**What is required**
In the entries below, find the line with "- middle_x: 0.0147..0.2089" and the line with "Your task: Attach". Return those two lines and all lines between them, exactly.

Collected data entries:
|---|

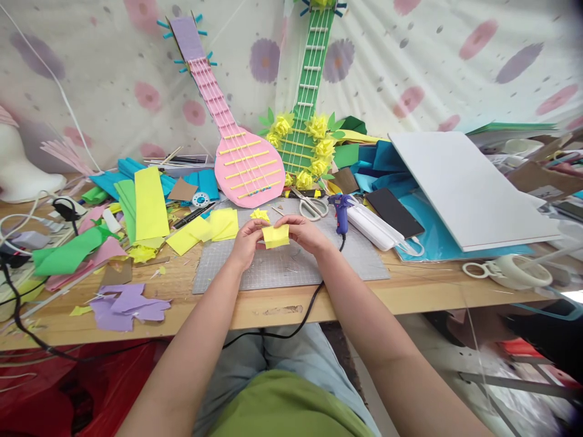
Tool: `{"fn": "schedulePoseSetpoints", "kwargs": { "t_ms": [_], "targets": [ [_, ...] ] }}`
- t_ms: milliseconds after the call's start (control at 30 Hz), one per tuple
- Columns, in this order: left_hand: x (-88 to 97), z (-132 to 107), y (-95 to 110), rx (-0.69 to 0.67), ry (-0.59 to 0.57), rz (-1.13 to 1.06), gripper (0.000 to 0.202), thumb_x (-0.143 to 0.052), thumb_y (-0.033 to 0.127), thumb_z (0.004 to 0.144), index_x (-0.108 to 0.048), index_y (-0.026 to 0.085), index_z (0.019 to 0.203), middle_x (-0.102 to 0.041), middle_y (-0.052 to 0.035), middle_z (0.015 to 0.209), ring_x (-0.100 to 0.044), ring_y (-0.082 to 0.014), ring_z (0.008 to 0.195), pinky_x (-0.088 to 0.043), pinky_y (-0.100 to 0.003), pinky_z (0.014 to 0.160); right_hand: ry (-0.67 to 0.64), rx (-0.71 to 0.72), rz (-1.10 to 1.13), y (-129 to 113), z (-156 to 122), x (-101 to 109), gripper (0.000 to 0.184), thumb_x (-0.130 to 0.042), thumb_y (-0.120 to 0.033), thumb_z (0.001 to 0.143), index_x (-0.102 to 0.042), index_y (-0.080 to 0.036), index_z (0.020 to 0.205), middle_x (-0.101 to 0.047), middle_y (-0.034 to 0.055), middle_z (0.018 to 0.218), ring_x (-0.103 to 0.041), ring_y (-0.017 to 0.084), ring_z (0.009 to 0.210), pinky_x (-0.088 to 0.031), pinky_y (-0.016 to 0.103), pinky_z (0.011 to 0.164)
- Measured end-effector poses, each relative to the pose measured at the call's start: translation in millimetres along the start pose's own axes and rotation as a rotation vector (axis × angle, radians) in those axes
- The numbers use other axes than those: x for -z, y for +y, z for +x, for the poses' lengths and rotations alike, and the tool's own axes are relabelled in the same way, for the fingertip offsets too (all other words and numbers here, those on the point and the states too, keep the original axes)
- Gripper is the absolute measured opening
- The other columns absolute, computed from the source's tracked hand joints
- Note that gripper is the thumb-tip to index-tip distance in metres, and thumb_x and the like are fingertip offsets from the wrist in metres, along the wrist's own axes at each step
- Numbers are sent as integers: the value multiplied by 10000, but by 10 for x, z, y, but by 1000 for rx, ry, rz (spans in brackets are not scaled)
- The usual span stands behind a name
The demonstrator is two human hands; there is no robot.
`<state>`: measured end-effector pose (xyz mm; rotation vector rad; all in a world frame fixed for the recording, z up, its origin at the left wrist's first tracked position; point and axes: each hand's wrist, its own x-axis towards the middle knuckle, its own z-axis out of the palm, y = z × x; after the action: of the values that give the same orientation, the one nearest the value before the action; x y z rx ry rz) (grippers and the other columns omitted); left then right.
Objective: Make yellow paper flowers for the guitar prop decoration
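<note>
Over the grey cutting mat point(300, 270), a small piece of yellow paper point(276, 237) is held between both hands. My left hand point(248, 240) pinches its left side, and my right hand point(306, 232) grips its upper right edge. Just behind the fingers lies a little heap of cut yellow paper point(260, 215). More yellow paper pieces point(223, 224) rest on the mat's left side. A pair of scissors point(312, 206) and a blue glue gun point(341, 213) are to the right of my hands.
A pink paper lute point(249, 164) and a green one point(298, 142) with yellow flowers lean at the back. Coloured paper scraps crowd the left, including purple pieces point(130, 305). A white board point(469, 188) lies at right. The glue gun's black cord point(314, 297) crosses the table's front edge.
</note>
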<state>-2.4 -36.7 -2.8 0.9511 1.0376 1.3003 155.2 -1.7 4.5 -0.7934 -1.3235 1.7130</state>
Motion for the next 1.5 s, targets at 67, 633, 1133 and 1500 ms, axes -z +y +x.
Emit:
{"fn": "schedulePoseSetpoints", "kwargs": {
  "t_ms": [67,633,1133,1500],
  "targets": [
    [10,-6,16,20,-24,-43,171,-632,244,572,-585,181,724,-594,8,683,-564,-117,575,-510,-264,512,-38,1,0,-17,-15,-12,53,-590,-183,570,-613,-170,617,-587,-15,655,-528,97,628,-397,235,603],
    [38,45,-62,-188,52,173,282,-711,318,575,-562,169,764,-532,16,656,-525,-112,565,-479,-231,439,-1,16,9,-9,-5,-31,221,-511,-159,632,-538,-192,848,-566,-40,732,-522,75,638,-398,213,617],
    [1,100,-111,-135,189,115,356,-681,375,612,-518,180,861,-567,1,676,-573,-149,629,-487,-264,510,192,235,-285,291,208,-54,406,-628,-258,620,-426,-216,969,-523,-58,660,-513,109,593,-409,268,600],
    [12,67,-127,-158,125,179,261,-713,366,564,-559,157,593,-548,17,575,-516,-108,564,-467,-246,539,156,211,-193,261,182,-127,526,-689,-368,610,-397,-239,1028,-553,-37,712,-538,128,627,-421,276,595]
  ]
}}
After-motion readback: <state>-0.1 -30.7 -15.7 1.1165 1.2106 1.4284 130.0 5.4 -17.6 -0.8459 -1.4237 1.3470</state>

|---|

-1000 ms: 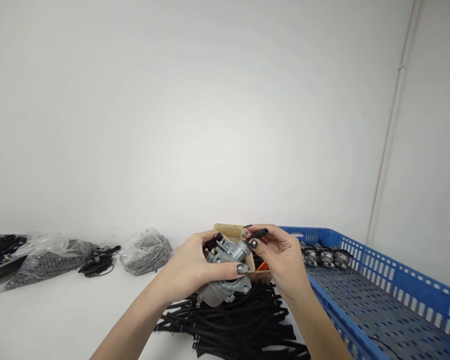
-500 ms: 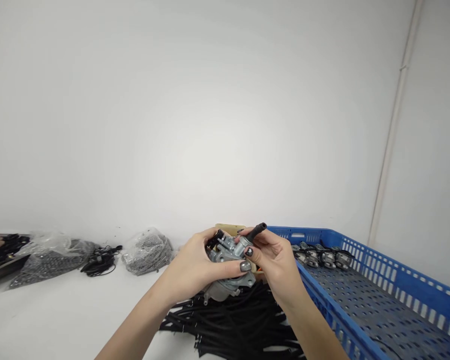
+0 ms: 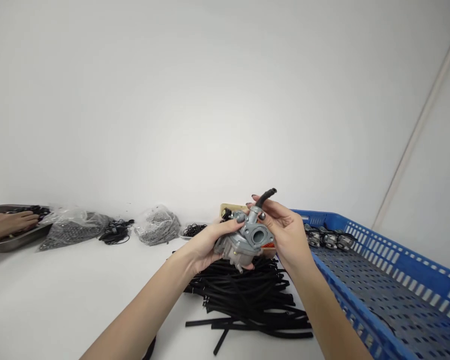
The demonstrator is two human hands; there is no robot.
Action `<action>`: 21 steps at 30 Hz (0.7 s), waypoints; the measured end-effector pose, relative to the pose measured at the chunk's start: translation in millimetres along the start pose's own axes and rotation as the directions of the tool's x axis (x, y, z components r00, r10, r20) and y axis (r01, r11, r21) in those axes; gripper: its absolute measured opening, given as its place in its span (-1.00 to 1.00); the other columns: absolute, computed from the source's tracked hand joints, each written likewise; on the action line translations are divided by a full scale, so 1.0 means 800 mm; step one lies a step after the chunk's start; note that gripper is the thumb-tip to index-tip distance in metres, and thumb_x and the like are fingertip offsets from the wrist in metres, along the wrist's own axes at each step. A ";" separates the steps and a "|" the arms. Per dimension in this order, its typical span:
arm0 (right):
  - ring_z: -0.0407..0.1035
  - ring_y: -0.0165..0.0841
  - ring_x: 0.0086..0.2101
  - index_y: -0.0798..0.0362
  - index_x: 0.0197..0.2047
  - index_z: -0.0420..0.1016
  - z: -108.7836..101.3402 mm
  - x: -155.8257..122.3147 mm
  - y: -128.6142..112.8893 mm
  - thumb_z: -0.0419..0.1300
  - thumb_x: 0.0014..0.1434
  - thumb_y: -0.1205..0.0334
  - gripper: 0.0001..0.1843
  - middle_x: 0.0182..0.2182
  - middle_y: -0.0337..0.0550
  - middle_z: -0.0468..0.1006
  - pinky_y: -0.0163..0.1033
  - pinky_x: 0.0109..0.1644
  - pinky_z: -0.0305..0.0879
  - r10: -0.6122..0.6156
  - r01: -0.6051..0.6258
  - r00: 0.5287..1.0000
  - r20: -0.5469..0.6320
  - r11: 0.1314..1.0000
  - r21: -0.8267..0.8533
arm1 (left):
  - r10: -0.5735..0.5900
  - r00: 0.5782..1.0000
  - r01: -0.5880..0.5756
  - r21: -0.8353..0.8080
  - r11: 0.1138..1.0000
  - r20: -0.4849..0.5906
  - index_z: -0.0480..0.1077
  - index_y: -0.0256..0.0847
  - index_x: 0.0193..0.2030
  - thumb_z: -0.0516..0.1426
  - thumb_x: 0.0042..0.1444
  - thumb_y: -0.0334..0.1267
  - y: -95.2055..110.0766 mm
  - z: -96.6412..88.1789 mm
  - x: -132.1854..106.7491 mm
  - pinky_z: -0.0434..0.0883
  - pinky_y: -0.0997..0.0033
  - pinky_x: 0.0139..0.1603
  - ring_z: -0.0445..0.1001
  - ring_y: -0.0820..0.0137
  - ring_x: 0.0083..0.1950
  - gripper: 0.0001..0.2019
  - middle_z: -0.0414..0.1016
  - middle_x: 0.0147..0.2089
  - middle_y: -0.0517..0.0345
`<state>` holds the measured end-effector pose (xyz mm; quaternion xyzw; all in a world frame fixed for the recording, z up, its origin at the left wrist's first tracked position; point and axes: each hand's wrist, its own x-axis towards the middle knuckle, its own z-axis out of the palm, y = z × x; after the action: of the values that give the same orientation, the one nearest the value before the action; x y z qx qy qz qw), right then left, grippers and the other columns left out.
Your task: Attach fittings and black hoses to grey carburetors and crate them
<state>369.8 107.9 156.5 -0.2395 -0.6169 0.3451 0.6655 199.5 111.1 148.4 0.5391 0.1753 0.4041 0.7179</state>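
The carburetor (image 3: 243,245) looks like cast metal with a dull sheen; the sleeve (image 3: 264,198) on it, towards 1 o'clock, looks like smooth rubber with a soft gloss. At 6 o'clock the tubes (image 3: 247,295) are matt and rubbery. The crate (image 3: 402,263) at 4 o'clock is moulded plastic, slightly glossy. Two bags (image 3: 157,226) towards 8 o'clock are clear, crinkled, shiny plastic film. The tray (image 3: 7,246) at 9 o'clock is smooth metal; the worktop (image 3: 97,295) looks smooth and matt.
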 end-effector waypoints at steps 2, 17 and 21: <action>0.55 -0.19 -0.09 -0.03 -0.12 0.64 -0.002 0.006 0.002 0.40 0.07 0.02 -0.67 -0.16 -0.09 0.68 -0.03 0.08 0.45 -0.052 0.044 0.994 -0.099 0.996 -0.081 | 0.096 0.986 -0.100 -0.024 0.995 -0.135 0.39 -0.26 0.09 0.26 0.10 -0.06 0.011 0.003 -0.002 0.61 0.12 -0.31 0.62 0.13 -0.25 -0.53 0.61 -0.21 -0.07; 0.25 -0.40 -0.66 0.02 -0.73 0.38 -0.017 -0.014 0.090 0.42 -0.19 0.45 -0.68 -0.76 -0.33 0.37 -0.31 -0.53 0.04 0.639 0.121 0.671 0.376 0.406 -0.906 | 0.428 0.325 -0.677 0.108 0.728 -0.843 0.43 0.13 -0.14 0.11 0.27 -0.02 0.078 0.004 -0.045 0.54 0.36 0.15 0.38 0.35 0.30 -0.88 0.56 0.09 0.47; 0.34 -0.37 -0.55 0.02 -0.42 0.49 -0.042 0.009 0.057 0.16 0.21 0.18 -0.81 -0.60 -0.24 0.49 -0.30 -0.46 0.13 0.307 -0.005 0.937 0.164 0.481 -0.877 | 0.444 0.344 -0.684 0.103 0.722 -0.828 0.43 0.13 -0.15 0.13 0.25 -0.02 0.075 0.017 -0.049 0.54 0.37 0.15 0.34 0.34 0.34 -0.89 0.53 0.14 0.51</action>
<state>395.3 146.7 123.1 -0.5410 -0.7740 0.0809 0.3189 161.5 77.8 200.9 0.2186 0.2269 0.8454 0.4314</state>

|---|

**Solved exercise**
  - middle_x: 0.0147..0.2089
  - middle_y: -0.0517..0.0345
`<state>` holds the measured end-effector pose (xyz mm; quaternion xyzw; all in a world frame fixed for the recording, z up, its origin at the left wrist's first tracked position; point and axes: each hand's wrist, its own x-axis towards the middle knuckle, its own z-axis out of the palm, y = z × x; after the action: of the values that give the same orientation, the one nearest the value before the action; x y z qx qy qz qw), right then left, grippers and the other columns left out.
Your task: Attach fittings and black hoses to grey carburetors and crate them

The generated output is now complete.